NOTES TOWARDS A DEFINITION OF THE IDEAL READER by Alberto Manguel
The ideal reader is the writer just before the words come together on the page.
The ideal reader exists in the moment that precedes the moment of creation.
The ideal reader does not reconstruct a story: he recreates it.
The ideal reader does not follow a story: he partakes of it.
A famous children’s book programme on the BBC always started with the host asking: “Are you sitting comfortably? Then we shall begin.” The ideal reader is also the ideal sitter.
Depictions of St Jerome show him poised over his translation of the Bible, listening to the word of God. The ideal reader must learn how to listen.
The ideal reader is the translator. He is able to dissect the text, peel back the skin, slice down to the marrow, follow each artery and each vein and then set on its feet a whole new sentient being. The ideal reader is not a taxidermist.
For the ideal reader all devices are familiar.
For the ideal reader all jokes are new.
“One must be an inventor to read well.” Ralph Waldo Emerson.
The ideal reader has an unlimited capacity for oblivion. He can dismiss from his memory the knowledge that Dr Jekyll and Mr Hyde are one and the same person, that Julien Sorel will have his head cut off, that the name of the murderer of Roger Ackroyd is So-and-so.
The ideal reader has no interest in the writings of Brett Easton Ellis.
The ideal reader knows what the writer only intuits.
The ideal reader subverts the text. The ideal reader does not take the writer’s word for granted.
The ideal reader is a cumulative reader: every time he reads a book he adds a new layer of memory to the narrative.
Every ideal reader is an associative reader. He reads as if all books were the work of one ageless and prolific author.
The ideal reader cannot put his knowledge into words.
Upon closing his book, the ideal reader feels that, had he not read it, the world would be poorer.
The ideal reader has a wicked sense of humour.
The ideal reader never counts his books.
The ideal reader is both generous and greedy.
The ideal reader reads all literature as if it were anonymous.
The ideal reader enjoys using a dictionary.
The ideal reader judges a book by its cover.
Reading a book from centuries ago, the ideal reader feels immortal.
Paolo and Francesca were not ideal readers, since they confess to Dante that after their first kiss, they read no more. Ideal readers would
have kissed and then read on. One love does not exclude the other.
The ideal reader doesn’t know he is the ideal reader until he has reached the end of the book.
The ideal reader shares the ethics of Don Quixote, the longing of Madame Bovary, the lust of the Wife of Bath, the adventurous spirit of Ulysses, the mettle of Holden Caufield, at least for the space of the story.
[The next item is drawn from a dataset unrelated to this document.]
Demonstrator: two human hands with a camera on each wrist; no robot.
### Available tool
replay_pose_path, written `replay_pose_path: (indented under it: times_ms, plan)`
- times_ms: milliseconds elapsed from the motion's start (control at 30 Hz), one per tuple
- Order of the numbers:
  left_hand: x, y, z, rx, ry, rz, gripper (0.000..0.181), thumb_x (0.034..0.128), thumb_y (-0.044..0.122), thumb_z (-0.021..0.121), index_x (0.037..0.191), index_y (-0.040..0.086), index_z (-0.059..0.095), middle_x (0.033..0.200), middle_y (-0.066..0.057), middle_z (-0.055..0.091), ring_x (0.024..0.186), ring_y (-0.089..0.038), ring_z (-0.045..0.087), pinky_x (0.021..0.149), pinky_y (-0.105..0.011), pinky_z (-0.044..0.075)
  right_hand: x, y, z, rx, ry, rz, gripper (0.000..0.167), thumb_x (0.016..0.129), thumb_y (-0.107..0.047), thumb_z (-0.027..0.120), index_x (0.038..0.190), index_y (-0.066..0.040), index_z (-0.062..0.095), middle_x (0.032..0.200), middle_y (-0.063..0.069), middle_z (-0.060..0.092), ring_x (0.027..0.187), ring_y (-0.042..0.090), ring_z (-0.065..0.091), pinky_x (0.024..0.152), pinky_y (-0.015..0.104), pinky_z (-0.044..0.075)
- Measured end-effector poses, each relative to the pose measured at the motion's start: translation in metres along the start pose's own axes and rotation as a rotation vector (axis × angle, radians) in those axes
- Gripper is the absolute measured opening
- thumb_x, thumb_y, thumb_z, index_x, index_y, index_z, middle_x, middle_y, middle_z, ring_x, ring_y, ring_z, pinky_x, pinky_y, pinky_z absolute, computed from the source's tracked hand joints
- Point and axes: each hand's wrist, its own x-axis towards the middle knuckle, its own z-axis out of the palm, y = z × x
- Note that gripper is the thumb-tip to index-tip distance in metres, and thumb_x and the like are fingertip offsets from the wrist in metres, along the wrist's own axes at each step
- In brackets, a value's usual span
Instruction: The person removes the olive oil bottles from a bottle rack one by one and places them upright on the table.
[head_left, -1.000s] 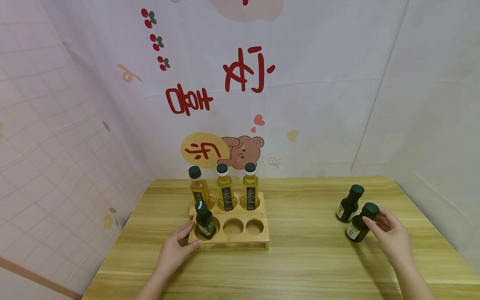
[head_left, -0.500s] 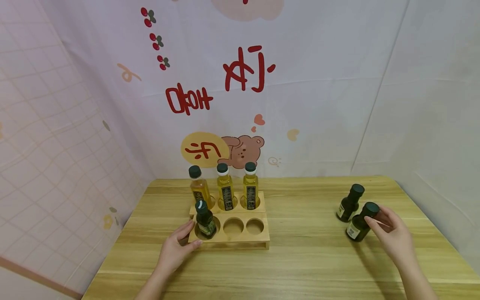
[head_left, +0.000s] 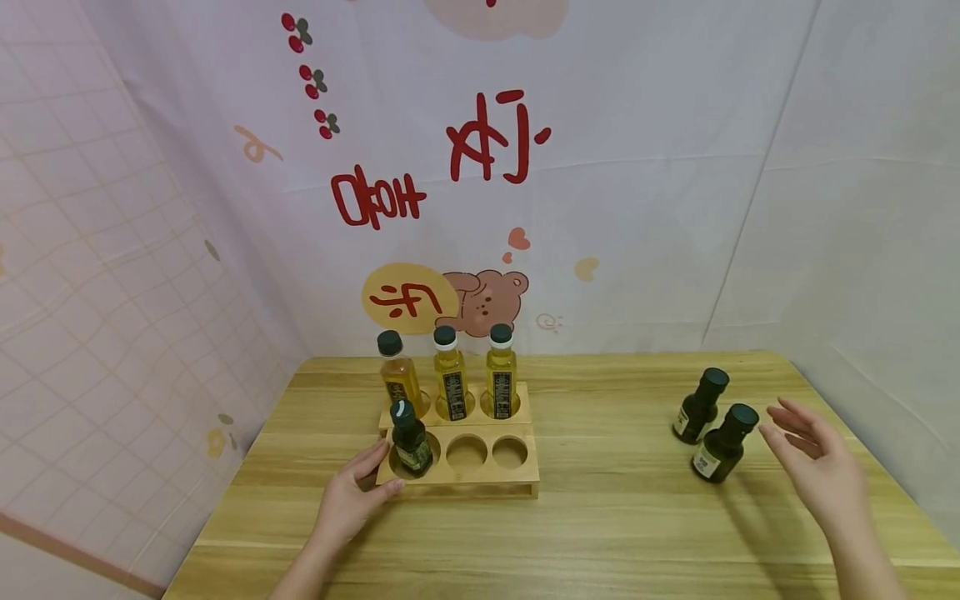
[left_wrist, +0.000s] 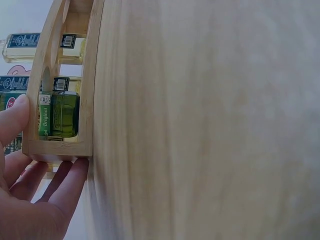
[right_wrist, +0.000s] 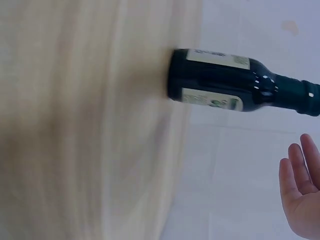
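My left hand (head_left: 351, 492) grips the left front corner of a two-tier wooden bottle rack (head_left: 480, 475). The left wrist view shows the thumb (left_wrist: 14, 120) on the front edge and the other fingers against the rack's end. A small dark green bottle (head_left: 412, 446) stands in the rack's front left hole, leaning slightly. My right hand (head_left: 821, 458) is at the right with nothing in it, fingers relaxed and apart from the nearer dark bottle (head_left: 718, 454). That bottle stands upright on the table, beside a second dark bottle (head_left: 697, 410) just behind it.
Three clear bottles with golden oil stand in the rack's back row: the left one (head_left: 400, 383), the middle one (head_left: 452, 383) and the right one (head_left: 501, 383). Two front-row holes hold nothing. A printed white cloth (head_left: 630, 208) hangs behind the wooden table (head_left: 600, 517).
My right hand has let go of the nearer dark bottle's neck and moved away to the right. The bottle stays standing in place. The left hand and rack have not moved.
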Motion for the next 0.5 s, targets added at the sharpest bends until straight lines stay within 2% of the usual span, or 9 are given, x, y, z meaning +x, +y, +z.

The ideal reader treads the beaten path. “A good reader, major reader, an active and creative reader is a rereader.” Vladimir Nabokov.
The ideal reader is polytheistic.
The ideal reader holds, for a book, the promise of resurrection.
Robinson Crusoe is not an ideal reader. He reads the Bible to find answers. An ideal reader reads to find questions.
Every book, good or bad, has its ideal reader.
For the ideal reader, every book reads, to a certain degree, as his own autobiography.
The ideal reader has no precise nationality.
Sometimes, a writer must wait several centuries to find his ideal reader. It took Blake one hundred and fifty years to find Northrop Frye.
Stendhal’s ideal reader: “I write for barely a hundred readers, for unhappy, amiable, charming beings, never moral or hypocritical, whom I would like to please; I know barely one or two.”
The ideal reader has known unhappiness.
Ideal readers change with age. The fourteen-year-old ideal reader of Neruda’s Twenty Love Poems is no longer its ideal reader at thirty.
Experience tarnishes certain readings.
Pinochet, who banned Don Quixote because he thought it advocated civil disobedience, was that book’s ideal reader.
The ideal reader never exhausts the book’s geography.
The ideal reader must be willing, not only to suspend disbelief, but to embrace a new faith.
The ideal reader never thinks: “If only…”
Writing on the margins is a sign of the ideal reader.
The ideal reader proselytizes.
The ideal reader is guiltlessly whimsical.
The ideal reader is capable of falling in love with one of the book’s characters.
The ideal reader is not concerned with anachronism, documentary truth, historical accuracy, topographical exactness. The ideal reader is not an archeologist.
The ideal reader is a ruthless enforcer of the rules and regulations that each book creates for itself.
“There are three kinds of readers: one, who enjoys without judging; a third, who judges without enjoying; another in the middle, who judges while enjoying and enjoys while judging. The last class truly reproduces a work of art anew; its members are not numerous.”
Goethe, in a letter to Johann Friedrich Rochlitz.
The readers who committed suicide after reading Werther were not ideal but merely sentimental readers.
Ideal readers are seldom sentimental.
The ideal reader wishes both to get to the end of the book and to know that the book will never end.
The ideal reader is never impatient.
The ideal reader is not concerned with genres.
The ideal reader is (or appears to be) more intelligent than the writer; the ideal reader does not hold this against him.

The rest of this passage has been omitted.